Während in der Nacht SPD-Chef Beck die Einigung zum Arbeitslosengeld (siehe Kasten) als "großen Erfolg" feierte und CSU-Chef Erwin Huber sich später freute, ab Januar hätten alle Beschäftigten nun "mehr Netto vom Brutto", ging unterbrechenslos der Kampf um die Deutung des Rests der Sitzung los.

Der Beitrag zur Arbeitslosenversicherung soll nach dem Willen der großen Koalition ab Januar 2008 auf 3,3 Prozent vom Bruttolohn sinken. Zurzeit sind es 4,2 Prozent. Ein Durchschnittsverdiener soll so nach Unionsangaben um rund 400 Euro entlastet werden.

Das Arbeitslosengeld I sollen über 50-Jährige schon bald 15 Monate lang erhalten. Ab einem Alter von 55 Jahren soll eineinhalb und ab 58 Jahren zwei Jahre lang gezahlt werden. Mit der Hartz-Reform war die Höchstdauer pauschal auf ein Jahr gesenkt worden, nur für über 55-Jährige gab es bisher schon eineinhalb Jahre lang Arbeitslosengeld. Das Gesetz solle so schnell wie möglich in Kraft treten, hieß es in der Koalition.

Die Runde verständigte sich nach Angaben von Beck zusätzlich darauf, für Empfänger von Arbeitslosengeld II eine Milliarde Euro extra zur Verfügung zu stellen. Damit sollten die Anstrengungen intensiviert werden, Hartz-IV-Empfänger schneller wieder in Beschäftigung zu bringen. Zudem werde man 200 Millionen Euro aus dem Bundeshaushalt aufbringen, um Kinder aus sozial schwachen Familien besser zu unterstützen. Keine Einigung gab es im Streit um eine Schutzklausel für ältere Langzeitarbeitslose, denen vom 1. Januar 2008 an die "Zwangsverrentung" bevorsteht.

Die SPD entschied sich für den Angriff: Über die Vorschläge der Union zum Mindestlohn sei er "geradezu perplex" gewesen, sagte Beck. Er sei davon ausgegangen, dass nur noch Ausgestaltungsfragen zu klären seien. Offenbar sei aber der Druck einer Interessenlobby so groß gewesen, dass die Union nicht standgehalten habe.

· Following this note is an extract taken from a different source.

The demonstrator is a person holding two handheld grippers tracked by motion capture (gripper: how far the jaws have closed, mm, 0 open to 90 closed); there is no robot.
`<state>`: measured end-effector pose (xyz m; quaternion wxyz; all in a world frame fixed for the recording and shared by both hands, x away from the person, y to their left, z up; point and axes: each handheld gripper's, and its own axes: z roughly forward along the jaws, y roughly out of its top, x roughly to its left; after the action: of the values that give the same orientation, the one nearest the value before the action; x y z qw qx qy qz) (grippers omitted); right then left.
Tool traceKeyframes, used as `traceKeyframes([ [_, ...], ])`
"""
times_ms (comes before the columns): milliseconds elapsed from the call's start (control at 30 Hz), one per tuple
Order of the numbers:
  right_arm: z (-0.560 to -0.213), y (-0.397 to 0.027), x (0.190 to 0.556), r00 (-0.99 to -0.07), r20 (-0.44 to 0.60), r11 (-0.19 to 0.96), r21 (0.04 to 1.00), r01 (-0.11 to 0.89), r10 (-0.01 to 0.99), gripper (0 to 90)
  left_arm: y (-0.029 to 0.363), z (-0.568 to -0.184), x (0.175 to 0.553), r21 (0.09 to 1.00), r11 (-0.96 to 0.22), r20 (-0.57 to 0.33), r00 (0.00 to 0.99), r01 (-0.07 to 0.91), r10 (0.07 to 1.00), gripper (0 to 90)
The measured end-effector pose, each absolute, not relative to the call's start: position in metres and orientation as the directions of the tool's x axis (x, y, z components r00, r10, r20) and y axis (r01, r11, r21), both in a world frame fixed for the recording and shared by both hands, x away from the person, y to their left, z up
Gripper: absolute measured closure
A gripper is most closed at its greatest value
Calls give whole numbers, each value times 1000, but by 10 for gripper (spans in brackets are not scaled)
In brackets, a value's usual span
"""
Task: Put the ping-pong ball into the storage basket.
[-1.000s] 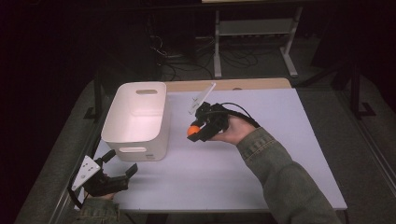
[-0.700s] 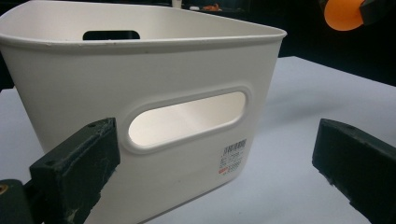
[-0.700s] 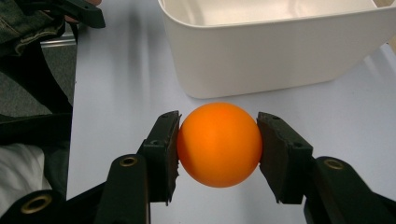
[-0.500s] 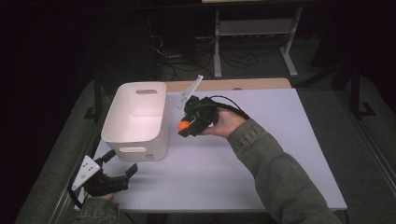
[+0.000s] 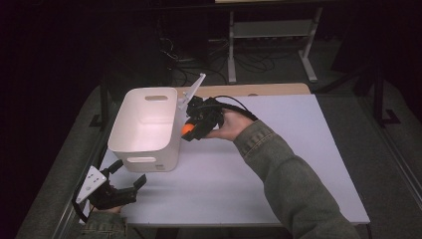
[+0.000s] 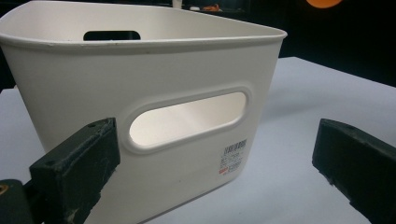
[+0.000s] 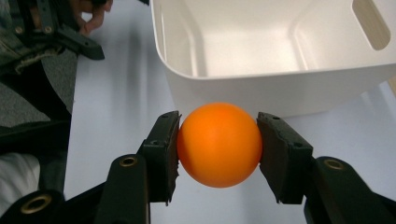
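At centre frame in the high view, the right gripper (image 5: 188, 130) clamps an orange ball (image 5: 187, 129) just beside the white bin (image 5: 144, 144)'s right wall, forearm reaching up from lower right. At lower left, the left gripper (image 5: 130, 175) rests with jaws spread, aimed at the bin.

One orange ball (image 7: 219, 144) and one white bin (image 5: 147, 127) are on show, the bin at the left of the single desk (image 5: 278, 189). Two tools are counted: the left tool (image 5: 127, 174) near, the right tool (image 5: 186, 130) farther off.
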<state>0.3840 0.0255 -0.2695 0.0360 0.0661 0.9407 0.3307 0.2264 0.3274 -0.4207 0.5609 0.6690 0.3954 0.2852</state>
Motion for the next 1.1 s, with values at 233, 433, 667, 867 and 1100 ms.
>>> traceKeyframes([
  [233,-260,31,387,-989,-27,769,632,93,142,496,328,-421,226,976,-57,-63,524,208,849,3],
  [433,-254,40,390,-992,-26,773,630,81,125,496,328,-421,227,976,-56,-64,524,209,849,3],
  [667,-251,49,394,-992,-31,771,633,72,118,496,328,-421,227,977,-54,-65,525,207,849,3],
  [867,-250,55,396,-991,-66,793,608,51,115,496,328,-421,227,977,-52,-67,525,208,848,4],
  [1100,-251,61,397,-993,-57,791,609,46,101,496,328,-421,227,977,-50,-68,526,208,848,3],
])
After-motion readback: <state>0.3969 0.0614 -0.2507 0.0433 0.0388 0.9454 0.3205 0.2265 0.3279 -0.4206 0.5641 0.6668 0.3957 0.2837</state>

"Es sind uns Angebote gemacht worden", führ Beck fort, "die wir schlicht als unglaublich einstufen mussten". So habe die Union einen branchenspezifischen Mindestlohn von 8 Euro pro Stunde vorgeschlagen. Damit wäre aber der bereits vereinbarte Tarifvertrag unterlaufen worden. Die Stimmung in der Koalition sei "heute sicher nicht besser geworden".

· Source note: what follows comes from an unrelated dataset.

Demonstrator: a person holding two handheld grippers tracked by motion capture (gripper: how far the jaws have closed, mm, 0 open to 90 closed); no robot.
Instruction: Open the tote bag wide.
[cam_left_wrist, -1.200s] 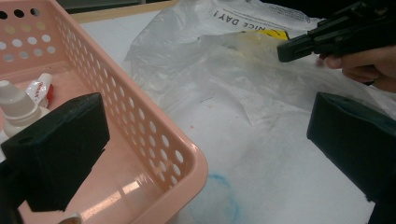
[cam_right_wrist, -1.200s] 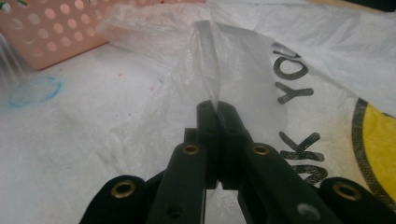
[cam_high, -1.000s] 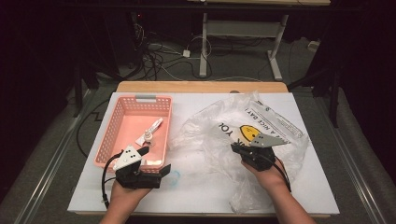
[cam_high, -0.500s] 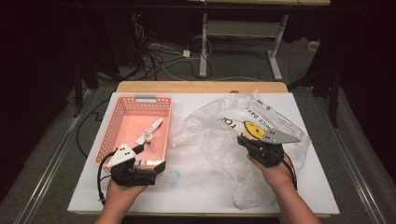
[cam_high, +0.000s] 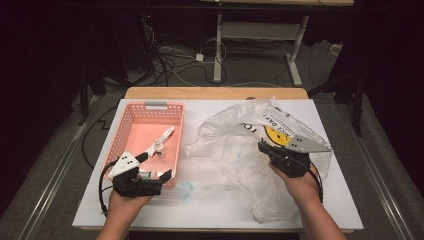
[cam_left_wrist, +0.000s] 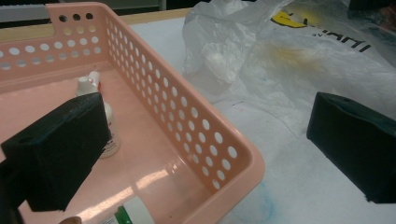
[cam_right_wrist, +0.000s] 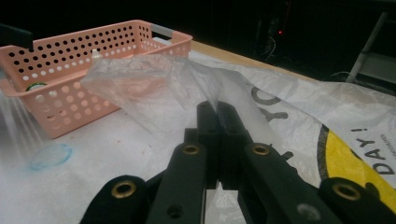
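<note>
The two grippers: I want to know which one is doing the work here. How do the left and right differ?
The left gripper stands wide open with its jaws astride the near corner of the pink basket, holding nothing; the right gripper is shut, pinching a fold of the clear plastic bag. The left points toward the basket's bottles, the right lifts film off the white table. Both are black, hand-held, with a grey plate on top.

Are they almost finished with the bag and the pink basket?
Hard to say how near the end it is. Done: two small bottles already lie in the basket. In hand: the right gripper is shut on a fold of the plastic bag and holds it up off the table. The left gripper is open at the basket's near corner, holding nothing. Whether anything is left inside the bag cannot be seen.
</note>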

SPD-Fraktionschef Peter Struck setzte noch einen drauf: "Die Weigerung der Kanzlerin ist ein höchst unerfreulicher Vorgang." Selbst der Vizekanzler Franz Müntefering schloss sich der Schelte im Deutschlandfunk an: Die Union mache Lobbypolitik und halte sich nicht an Zusagen, erklärte er. Nach Einschätzung der SPD werde es nun vorerst keinen Mindestlohn bei der Post geben. Das Briefmonopol solle trotzdem wie geplant zum 1. Januar 2008 fallen.

Die Union konzentrierte sich eher aufs Positive. "Das Ergebnis kann sich sehen lassen. In dem schwierigen Bereich Arbeitslosengeld hat die Koalition Handlungsfähigkeit beweisen", sagte Huber im Bayerischen Rundfunk. Zur geplanten Bahn-Privatisierung, erklärte Kauder, beide Seiten seien sich einig, dass es eine Teilprivatisierung geben solle und zugleich die Infrastruktur gesichert werde. CSU-Chef Erwin Huber äußerte sich allerdings skeptisch über das von der SPD favorisierte Modell einer stimmrechtslosen Volksaktie. Die Koalitionspartner vereinbarten, dass Verkehrsminister Wolfgang Tiefensee bis zum nächsten Treffen des Koalitionsausschusses am 10. Dezember einen Bericht zu den denkbaren Modellen vorlegen soll.